• [PROBLEM DESCRIPTION]
Your output must be a faithful copy of the listing underneath.
INFORMATION PROVIDED START
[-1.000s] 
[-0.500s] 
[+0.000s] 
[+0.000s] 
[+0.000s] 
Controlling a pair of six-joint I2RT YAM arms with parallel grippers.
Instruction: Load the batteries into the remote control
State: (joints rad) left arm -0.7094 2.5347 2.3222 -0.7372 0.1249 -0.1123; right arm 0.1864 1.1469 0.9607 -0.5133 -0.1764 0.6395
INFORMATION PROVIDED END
• [ANSWER AREA]
[-1.000s] 
[-0.500s] 
[+0.000s] 
[+0.000s] 
[+0.000s] 
Controlling a pair of six-joint I2RT YAM arms with parallel grippers.
Instruction: Load the batteries into the remote control
State: (joints rad) left arm -0.7094 2.5347 2.3222 -0.7372 0.1249 -0.1123; right arm 0.1864 1.1469 0.9607 -0.5133 -0.1764 0.6395

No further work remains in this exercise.